Selama exam week, Sia dan Yori belajar bersama di gudang kecil Yori. Mulai pulang sekolah hingga jam 4 lalu dilanjutkan lagi mulai jam 7 malam hingga jam 9 malam di rumah Sia. Yah, kini orang tua Sia sudah tahu sosok guru privat Sia yang ganteng itu. Bahkan terkadang, mereka menggoda anaknya itu ketika mereka sedang makan bersama. Sama seperti yang tengah mereka lakukan saat ini.

"Bukankah besok hari terakhir ujian semestermu, Sia?" tanya Ibu Sia sambil memotong daging ayam di hadapannya lalu diberikan ke ayahnya.

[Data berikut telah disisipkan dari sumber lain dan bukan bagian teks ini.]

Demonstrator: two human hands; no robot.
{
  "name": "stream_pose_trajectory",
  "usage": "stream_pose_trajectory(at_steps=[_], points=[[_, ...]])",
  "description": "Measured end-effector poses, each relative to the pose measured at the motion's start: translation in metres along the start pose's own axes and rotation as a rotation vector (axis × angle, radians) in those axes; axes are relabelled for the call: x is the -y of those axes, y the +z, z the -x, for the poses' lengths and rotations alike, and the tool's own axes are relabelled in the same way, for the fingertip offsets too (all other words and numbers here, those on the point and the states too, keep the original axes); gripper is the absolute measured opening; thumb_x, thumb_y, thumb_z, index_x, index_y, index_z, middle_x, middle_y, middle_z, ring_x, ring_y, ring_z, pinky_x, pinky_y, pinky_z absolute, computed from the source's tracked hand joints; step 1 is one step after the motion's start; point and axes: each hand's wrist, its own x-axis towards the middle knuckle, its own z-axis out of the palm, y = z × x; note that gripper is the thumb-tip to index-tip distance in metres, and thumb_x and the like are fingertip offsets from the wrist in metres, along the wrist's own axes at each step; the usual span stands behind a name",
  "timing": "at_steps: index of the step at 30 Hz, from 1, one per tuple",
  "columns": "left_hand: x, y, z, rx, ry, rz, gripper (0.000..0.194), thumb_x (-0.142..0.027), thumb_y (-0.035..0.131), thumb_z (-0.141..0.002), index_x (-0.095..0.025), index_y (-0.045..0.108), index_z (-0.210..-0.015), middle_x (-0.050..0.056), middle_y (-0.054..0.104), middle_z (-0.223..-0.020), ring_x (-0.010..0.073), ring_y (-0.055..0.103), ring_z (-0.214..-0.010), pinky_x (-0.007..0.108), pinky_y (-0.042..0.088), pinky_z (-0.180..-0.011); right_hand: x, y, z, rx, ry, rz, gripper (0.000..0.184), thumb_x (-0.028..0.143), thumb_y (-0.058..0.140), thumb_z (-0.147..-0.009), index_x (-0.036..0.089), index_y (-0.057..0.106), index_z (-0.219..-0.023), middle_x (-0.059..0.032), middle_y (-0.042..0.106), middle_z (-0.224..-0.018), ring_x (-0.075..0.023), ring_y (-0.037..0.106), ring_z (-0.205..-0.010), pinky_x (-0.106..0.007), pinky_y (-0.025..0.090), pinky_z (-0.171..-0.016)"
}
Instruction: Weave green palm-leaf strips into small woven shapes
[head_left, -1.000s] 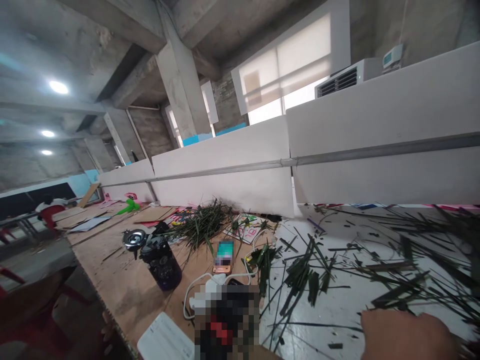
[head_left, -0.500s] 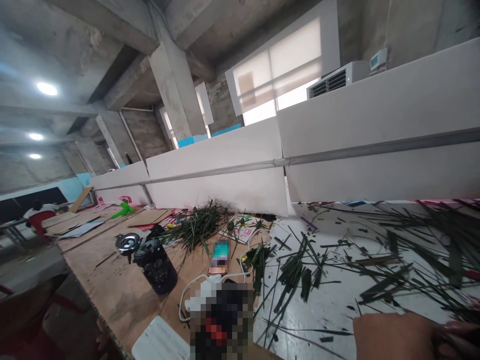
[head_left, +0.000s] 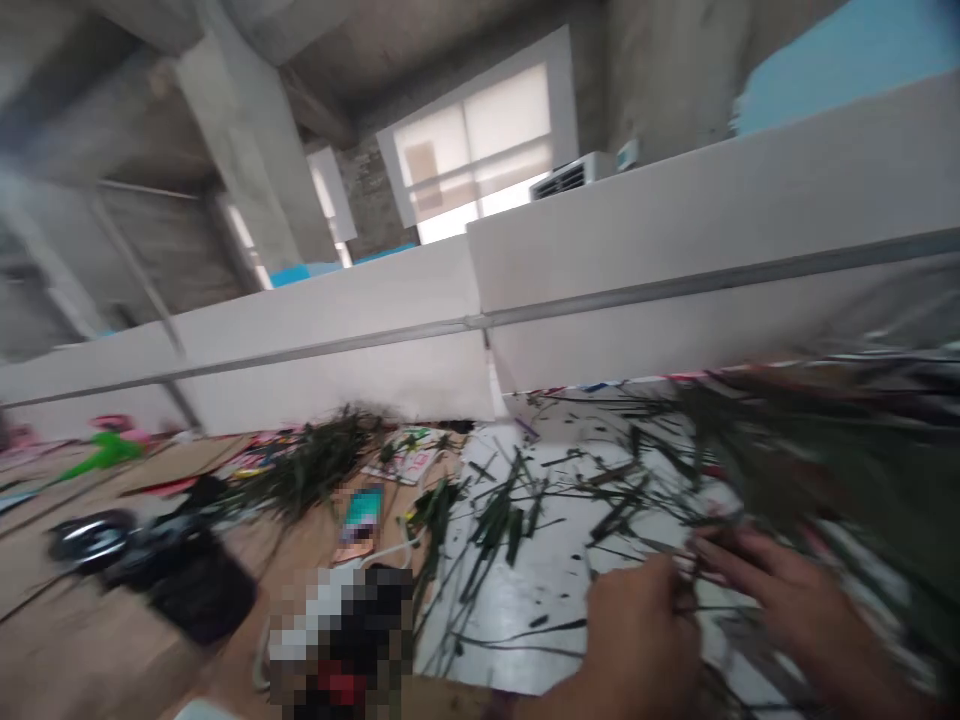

"Iya." Sia menjawab datar sambil memasukkan sesendok nasi ke mulutnya. "Memangnya kenapa? Kenapa nada bicara ibu begitu?"

"Tak apa. Hanya saja, aku pasti merindukan Nak Yori. Bukankah dia tampan dan manis?" ucap Ibu Sia datar. Kali ini Sia hampir tersedak mendengar ucapan ibunya.

'Apa aku tidak salah dengar? Apa selama ini ibu memperhatikan Yori?' Batin Sia.

"Pelan-pelan dong kalo makan. Makanya jangan bawa-bawa perasaan kalo lagi makan, akhirnya tersedak kan?" ujar ibunya lagi masih dengan nada datar. Sia buru-buru mengusap mulutnya dan menatap ibunya yang terlihat menyindirnya.

'Apa-apaan kata ibu barusan itu?' Batin Sia.

Tak lama kemudian, bel rumah berbunyi.

"Itu pasti Kak Yori." Dedi, adik lelaki Sia berlari menuju pintu dan membukakan pintunya. Sia melirik kearah pintu. Ternyata itu benar Yori.

"Aku akan ambil buku dulu." Sia mengusap mulutnya dan membawa piringnya yang hampir kosong ke tempat cucian piring. "Ibu, tolong bawakan camilannya ke ruang tamu ya? Hehe"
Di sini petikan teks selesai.